なぜわかったのか。柳くんは頼りになるんだけど、隠し事ができないから困る。だから今回のことも一番に柳くんに打ち明けたのだ。ばれる前にばらしてやろうってね。
しかしどうやらその選択は誤っていたようだった。よりによって幸村くんに伝わっているとは。彼は部長だから、私が恋なんかにうつつを抜かして仕事が手につかないことを懸念するだろう。

「ねえ」

…ほら言わんこっちゃない。噂をすればとばかりのタイミングで私の後ろに立ったのは幸村くんだ。振り返らずともわかる。…否、どちらかと言えば振り返りたくないだけだ。幸村くんの声色は多少なりとも苛立ちを含んだものだったからだ。それでも勇気を振り絞って振り向けば、そこには予想通り重々しいオーラを纏った部長が仁王立ちしていた。

「…苗字」
「は、はい」

それでも優しい(気がした)声で呼ばれてしまえば私は返事をせざるを得ない。三強を含むレギュラー全員にタオルを用意するよう指示されて、私はすぐに準備を始めた。



「は?今休憩中だからタオルいらねえよ?」
「おいおいマネージャーしっかりしろよ〜」

ケラケラと笑うレギュラーたちを前に、私は唖然とした。幸村くん、急いで全員に用意しろって言ったくせに。
仕方なく突っ返された大量のタオルを持って、幸村くんの元に走った。幸村くんはそんな私の様子を見るとどういう意図でかは知らないが、にっこりと笑った。

「お疲れ様、苗字」
「…あの、今休憩中だって…」
「うん、ありがとう」
「?」

何に対してかはわからないけれど、お礼を言われてしまった。私もマネージャーだ。自分のした労働にお礼を言ってもらえるのは、疲れた身体に至高の薬だ。

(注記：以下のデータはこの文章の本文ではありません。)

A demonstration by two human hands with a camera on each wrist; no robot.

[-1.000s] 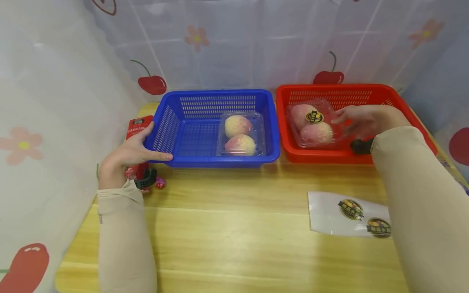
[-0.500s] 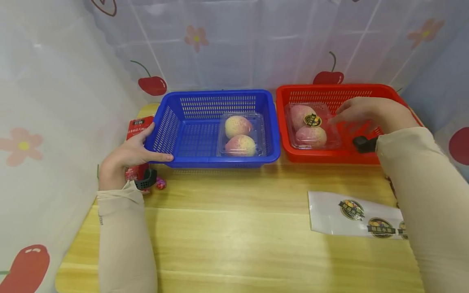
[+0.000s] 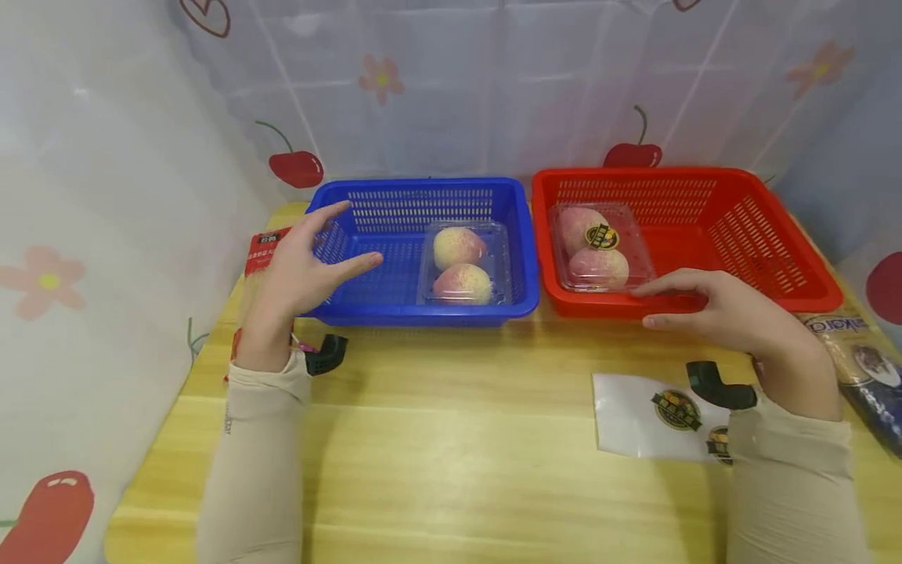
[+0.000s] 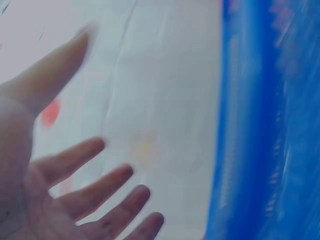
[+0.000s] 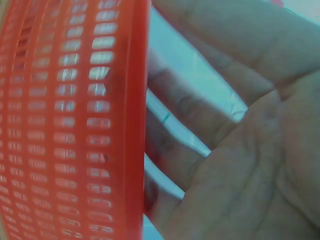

ふとフェンスの外に視線を送ると、偶然にも彼の姿を見つけた。部活着で友達と二人で笑いながら校舎に向かって行く。いつかあの笑顔が私だけに向けられるものになったら、なんて恥ずかしい妄想をしてしまい、自分でも顔がほてるのを感じた。

「おい苗字」
「…何ですか幸村くん」

そんな至福のひと時を邪魔してくるのがこの男だ。今度は何の用だろうか。大した用でないのなら、できれば早急に立ち去っていただきたいのだがそんなこと直接言えるわけもなく。眉を潜めた私の横で、幸村くんは何故かふーんとかほーとか言っている。

「苗字は佐藤が好きなのか」
「ちょ、し、静かにして!!」
「…何だよ、別にばらしたって困らないだろ」

確かに協力してくれる人が増えれば嬉しいとは言ったものの、それにしても男には忍ぶ恋の楽しさがわからないものなのか。とはいえ既に柳くんと幸村くんという重要人物に知られてしまってはいるが。

「どうでもいいけどさ、やめろよ」
「え?な、何を」

急に厳しい顔をした幸村くんに構える。綺麗な顔をしているだけに、凄むと迫力がある。

「休憩終わったらドリンク作るのが仕事だろ?」
「…あ」
「部活に私情を持ち込むな。…それともマネージャー辞めるほうがいいの?」
「…ごめんなさい」

幸村くんの言うことはもっともである。仕事を疎かにした私が悪かった。
ドリンクを作りに行こうととぼとぼと歩いていると、すれ違った柳くんにぽんぽんと頭を叩かれた。察したのか、それとも一部始終を見られていたのかはわからないけれど、慰めてくれているようだ。

「気にするな。あれは精市なりの愛情表現だからな」
「…どういうこと?」

柳くんはふ、と微笑むと「さあな」と言ってどこかへ行ってしまった。

「…三強ってアメとムチだな」

ぽろりと出た独り言は、誰にも聞かれることなくテニスコートの向こうに消えていった。